Un diagnóstico desde la sicología hubiera concluido, muy probablemente, en que Blanca lo que buscaba era vengarse de las afrentas y humillaciones sufridas durante sus diez años como mucama en casa de Claudia, por parte de ella y de su madre. No le interesaba dominar hombres, sólo mujeres, y por eso era dable suponer que en esas potenciales sumisas Blanca veía una proyección de la joven y su madre y la posibilidad de consumar su venganza.

Ya en la intimidad del gabinete, Blanca volvió de sus pensamientos a la realidad cuando, con Claudia ya sentada frente al espejo, Inés le preguntó:

-Bueno, Blanca, ¿le hacemos entonces un corte a lo varoncito?

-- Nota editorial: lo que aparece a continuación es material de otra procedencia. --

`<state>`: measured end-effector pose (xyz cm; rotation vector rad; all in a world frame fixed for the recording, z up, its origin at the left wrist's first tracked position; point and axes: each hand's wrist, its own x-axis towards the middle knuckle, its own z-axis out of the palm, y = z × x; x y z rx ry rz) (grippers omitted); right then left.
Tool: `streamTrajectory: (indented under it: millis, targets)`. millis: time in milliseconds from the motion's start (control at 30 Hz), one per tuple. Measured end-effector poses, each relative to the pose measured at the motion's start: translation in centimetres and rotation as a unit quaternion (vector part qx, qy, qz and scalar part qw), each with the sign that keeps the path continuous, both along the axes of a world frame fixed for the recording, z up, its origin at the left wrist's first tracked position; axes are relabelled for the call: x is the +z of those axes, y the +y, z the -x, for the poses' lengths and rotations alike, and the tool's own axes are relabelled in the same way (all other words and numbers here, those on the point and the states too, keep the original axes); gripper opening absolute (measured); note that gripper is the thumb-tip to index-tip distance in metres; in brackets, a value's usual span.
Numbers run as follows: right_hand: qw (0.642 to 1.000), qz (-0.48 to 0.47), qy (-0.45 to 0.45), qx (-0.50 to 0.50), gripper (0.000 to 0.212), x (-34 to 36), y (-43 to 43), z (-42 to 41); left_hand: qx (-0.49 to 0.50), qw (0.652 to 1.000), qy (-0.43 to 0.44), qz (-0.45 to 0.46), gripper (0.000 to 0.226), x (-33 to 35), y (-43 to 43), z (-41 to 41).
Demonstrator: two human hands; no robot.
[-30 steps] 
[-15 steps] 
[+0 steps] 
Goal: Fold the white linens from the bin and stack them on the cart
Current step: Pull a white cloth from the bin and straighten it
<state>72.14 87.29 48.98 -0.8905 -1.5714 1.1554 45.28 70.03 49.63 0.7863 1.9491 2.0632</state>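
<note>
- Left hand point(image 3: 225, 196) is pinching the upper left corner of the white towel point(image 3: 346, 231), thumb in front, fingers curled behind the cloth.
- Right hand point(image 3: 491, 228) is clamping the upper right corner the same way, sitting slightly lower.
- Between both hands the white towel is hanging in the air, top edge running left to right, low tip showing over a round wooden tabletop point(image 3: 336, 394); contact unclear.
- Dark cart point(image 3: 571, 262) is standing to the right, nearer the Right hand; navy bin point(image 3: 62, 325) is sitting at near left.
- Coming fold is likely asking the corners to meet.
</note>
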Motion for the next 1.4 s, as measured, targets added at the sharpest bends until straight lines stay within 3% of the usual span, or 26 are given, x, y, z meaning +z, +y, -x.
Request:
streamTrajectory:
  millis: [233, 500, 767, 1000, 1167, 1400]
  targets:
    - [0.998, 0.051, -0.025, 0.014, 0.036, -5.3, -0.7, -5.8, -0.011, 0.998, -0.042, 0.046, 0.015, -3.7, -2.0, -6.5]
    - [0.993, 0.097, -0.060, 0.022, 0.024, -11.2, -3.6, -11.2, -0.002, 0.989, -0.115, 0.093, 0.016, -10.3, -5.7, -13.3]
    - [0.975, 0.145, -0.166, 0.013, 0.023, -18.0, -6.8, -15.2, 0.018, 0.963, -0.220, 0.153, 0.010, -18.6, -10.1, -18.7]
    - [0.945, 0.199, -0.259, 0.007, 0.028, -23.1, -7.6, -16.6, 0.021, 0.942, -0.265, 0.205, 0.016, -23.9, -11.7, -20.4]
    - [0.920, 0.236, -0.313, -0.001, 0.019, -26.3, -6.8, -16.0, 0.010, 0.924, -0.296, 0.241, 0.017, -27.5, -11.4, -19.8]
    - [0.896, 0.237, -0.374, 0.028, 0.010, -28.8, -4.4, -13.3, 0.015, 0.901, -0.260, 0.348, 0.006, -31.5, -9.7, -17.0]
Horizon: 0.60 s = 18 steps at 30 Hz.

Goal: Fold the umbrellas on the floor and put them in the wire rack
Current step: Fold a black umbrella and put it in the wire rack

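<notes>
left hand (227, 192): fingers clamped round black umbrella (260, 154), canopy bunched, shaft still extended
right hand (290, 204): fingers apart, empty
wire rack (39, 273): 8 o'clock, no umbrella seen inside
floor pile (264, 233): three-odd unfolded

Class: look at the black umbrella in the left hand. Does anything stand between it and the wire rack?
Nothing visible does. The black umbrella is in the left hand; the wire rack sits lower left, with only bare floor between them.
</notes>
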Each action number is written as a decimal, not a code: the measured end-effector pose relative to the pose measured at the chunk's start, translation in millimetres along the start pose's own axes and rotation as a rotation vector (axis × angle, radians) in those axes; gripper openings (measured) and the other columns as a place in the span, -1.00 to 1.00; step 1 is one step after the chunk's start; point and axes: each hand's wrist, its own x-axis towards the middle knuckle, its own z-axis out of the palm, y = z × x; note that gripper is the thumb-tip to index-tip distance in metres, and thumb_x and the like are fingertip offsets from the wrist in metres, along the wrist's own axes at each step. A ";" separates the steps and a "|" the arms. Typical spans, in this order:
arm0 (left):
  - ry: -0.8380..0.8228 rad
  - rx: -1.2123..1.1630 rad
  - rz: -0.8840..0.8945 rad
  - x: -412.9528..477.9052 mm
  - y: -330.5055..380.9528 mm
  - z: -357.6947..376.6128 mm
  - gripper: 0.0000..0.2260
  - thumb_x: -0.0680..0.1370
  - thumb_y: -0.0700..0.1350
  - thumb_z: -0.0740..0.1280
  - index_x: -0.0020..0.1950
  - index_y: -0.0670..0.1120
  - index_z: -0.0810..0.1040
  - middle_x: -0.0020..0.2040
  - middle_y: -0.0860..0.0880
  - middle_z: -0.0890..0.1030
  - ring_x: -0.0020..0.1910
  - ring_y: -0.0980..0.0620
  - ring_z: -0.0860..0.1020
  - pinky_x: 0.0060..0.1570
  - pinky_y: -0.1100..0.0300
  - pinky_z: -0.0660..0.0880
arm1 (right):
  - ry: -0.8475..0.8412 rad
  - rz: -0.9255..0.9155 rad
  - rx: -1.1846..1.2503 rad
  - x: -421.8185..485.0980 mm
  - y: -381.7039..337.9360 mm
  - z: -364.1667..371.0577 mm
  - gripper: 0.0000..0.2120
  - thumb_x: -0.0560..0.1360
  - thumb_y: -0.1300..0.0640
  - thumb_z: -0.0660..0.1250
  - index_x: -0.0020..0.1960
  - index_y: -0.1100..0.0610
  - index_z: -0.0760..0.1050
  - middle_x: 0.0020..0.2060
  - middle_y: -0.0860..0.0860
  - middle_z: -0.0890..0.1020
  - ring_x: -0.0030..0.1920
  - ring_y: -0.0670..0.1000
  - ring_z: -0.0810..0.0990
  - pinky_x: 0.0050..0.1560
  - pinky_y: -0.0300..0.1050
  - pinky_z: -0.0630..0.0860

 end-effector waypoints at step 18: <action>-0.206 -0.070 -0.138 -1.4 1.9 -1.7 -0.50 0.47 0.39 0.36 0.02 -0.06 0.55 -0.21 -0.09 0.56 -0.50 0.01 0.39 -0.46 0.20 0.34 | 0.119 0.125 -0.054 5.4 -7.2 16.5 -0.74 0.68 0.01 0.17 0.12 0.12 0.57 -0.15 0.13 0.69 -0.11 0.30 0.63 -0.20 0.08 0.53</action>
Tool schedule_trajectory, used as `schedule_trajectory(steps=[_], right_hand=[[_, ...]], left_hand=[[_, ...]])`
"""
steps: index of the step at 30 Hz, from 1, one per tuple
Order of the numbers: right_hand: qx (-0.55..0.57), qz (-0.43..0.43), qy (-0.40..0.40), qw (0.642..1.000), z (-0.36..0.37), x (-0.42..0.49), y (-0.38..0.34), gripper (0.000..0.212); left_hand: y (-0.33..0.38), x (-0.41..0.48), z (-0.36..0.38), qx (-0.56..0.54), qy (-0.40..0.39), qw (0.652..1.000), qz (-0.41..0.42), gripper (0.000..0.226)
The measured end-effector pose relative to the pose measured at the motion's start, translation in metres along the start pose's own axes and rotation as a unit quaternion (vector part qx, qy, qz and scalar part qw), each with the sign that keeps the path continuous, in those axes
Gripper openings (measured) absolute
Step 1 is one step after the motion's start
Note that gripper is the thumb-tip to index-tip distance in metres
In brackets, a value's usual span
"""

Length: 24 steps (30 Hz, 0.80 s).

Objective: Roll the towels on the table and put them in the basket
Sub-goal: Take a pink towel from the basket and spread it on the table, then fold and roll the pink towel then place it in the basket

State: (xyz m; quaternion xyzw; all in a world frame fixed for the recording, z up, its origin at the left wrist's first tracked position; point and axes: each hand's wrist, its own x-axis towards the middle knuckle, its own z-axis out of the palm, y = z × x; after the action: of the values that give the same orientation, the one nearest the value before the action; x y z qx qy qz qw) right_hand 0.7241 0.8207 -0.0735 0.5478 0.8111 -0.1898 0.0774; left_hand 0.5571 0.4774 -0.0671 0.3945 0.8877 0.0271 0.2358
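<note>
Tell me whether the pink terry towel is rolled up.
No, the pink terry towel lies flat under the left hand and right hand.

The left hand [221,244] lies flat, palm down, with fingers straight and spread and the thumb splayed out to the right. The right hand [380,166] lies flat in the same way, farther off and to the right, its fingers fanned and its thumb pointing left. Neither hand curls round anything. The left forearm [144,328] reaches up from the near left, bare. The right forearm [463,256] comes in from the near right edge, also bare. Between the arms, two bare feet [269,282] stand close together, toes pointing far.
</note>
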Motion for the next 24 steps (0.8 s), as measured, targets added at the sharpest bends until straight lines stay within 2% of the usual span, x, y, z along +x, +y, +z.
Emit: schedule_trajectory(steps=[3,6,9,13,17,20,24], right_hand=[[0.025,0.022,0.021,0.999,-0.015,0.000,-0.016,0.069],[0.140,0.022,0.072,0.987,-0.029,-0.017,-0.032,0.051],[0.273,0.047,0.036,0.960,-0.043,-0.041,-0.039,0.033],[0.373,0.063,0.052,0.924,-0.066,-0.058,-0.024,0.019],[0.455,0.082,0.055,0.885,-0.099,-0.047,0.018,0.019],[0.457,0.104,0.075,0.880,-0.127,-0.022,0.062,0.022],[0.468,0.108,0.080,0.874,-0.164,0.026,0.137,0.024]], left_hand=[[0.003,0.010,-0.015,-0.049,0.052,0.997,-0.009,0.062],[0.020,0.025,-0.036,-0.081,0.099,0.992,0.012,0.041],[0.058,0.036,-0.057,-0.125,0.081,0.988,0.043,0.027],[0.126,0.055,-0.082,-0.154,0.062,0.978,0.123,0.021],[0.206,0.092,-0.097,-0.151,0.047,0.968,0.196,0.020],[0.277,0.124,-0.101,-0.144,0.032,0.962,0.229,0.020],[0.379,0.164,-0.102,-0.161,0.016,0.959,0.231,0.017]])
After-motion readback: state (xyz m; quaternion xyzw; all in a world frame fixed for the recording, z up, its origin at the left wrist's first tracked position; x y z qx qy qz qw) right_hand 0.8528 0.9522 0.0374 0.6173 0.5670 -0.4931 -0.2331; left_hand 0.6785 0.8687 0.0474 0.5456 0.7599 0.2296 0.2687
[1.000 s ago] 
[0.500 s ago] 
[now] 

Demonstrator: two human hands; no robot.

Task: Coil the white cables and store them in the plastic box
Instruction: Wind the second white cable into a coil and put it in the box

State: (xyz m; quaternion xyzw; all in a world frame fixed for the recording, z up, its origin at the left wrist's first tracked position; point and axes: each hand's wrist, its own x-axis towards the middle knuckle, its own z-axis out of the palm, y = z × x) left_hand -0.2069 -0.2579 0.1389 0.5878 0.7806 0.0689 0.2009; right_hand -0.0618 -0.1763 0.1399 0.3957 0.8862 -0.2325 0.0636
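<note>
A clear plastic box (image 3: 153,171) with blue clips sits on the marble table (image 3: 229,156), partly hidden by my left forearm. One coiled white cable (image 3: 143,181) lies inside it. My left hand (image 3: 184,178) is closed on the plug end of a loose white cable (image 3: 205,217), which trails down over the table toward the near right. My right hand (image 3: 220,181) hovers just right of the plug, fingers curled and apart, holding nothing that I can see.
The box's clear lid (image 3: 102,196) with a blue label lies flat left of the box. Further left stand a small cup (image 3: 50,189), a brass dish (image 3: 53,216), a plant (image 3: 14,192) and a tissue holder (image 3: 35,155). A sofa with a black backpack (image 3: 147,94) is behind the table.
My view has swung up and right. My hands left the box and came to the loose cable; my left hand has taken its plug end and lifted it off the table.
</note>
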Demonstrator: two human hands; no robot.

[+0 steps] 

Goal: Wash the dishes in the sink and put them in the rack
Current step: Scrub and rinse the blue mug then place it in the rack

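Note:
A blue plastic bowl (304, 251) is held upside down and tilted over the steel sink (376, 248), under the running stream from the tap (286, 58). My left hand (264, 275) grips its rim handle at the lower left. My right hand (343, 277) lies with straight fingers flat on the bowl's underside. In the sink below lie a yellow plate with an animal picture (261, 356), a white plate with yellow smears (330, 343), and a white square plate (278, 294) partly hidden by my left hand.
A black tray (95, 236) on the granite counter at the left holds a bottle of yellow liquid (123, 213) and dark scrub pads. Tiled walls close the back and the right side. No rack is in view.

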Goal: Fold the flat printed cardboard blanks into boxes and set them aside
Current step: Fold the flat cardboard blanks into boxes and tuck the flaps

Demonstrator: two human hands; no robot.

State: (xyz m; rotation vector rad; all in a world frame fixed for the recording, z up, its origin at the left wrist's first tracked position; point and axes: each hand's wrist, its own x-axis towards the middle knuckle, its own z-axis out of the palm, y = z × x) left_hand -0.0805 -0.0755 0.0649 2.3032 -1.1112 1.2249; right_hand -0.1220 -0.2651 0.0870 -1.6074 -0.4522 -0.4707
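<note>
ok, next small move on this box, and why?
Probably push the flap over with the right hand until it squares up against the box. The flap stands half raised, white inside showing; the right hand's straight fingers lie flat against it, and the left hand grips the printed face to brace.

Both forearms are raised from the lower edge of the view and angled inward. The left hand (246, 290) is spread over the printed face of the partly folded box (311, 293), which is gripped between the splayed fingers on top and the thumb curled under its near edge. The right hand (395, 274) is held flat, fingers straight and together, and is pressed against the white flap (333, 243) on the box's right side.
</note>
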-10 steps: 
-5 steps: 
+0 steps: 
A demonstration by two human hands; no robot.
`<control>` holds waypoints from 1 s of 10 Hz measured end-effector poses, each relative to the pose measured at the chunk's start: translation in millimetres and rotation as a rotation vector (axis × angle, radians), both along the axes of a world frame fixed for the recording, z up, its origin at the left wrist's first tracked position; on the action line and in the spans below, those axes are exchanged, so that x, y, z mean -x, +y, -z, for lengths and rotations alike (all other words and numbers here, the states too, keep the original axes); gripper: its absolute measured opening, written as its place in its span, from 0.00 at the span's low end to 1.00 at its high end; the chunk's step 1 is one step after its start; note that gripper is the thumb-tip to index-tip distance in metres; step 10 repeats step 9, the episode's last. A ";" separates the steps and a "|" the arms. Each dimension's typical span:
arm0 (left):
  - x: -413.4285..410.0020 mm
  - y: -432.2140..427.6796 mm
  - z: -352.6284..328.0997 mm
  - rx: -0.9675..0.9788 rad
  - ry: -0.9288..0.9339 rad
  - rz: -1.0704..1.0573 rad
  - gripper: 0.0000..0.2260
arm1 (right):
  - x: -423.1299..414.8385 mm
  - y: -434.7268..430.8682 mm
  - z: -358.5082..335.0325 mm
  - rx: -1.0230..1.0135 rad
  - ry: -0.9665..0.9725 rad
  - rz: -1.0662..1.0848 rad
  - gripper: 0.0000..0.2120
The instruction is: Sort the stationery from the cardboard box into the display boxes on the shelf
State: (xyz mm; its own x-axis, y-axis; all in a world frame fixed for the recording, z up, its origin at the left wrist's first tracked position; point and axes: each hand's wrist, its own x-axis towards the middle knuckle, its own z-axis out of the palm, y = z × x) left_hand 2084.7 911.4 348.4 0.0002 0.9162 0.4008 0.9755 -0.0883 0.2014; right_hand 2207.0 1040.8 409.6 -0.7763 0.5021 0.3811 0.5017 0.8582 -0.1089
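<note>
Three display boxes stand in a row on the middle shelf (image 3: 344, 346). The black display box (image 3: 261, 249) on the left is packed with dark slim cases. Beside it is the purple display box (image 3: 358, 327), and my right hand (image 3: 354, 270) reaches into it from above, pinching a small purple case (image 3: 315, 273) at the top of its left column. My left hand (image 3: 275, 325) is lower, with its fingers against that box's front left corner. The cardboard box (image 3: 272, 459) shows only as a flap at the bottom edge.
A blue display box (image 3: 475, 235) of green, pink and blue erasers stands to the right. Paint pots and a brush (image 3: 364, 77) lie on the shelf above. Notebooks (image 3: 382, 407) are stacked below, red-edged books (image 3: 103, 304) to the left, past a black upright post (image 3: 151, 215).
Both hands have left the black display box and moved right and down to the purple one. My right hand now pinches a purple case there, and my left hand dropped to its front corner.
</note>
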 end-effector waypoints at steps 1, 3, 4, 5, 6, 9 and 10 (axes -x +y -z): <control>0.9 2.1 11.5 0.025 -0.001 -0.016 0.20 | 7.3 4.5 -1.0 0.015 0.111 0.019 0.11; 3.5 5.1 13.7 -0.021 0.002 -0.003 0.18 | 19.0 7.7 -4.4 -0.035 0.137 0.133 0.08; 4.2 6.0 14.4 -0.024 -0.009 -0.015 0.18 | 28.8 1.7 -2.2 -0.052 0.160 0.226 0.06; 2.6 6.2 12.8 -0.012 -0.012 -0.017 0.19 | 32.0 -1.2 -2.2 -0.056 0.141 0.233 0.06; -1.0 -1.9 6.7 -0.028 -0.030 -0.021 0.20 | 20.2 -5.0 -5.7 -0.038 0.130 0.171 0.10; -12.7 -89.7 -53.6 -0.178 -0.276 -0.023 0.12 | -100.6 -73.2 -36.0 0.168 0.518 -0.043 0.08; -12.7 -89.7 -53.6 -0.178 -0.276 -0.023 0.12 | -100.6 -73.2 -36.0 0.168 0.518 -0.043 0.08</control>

-Eehhhh... sí, sí, Inés. –contestó reaccionando velozmente.

-¡Ay, no, señora, por favor! ¡no hagan eso con mi pelo! ¡por favor! –le rogó Claudia incorporándose y mirándola angustiada. Blanca no perdió la calma. Se acercó a ella, aferró con fuerza su cabellera oscura, espesa y enrulada y dijo mordiendo las palabras con su cara casi pegada a la de Claudia:

-Una sola palabra más y te nalgueo con el culo al aire delante de la señora.

Al oírla Claudia tuvo miedo de que cumpliera su amenaza. Entonces, sin poder contener las lágrimas, llevó ambas manos al pecho con los puños cerrados y volvió a sentarse en actitud resignada.

Inés le dijo:

-Calmate, queridita. Vas a quedar muy linda. –y comenzó su trabajo combinando hábilmente navaja, tijera y peine sin dejar de aprovechar la tarea para deslizar sus dedos cada tanto por el cuello de la joven, que a cada uno de esos contactos se estremecía a pesar suyo mientras Inés y Blanca intercambiaban miradas y sonrisas cómplices.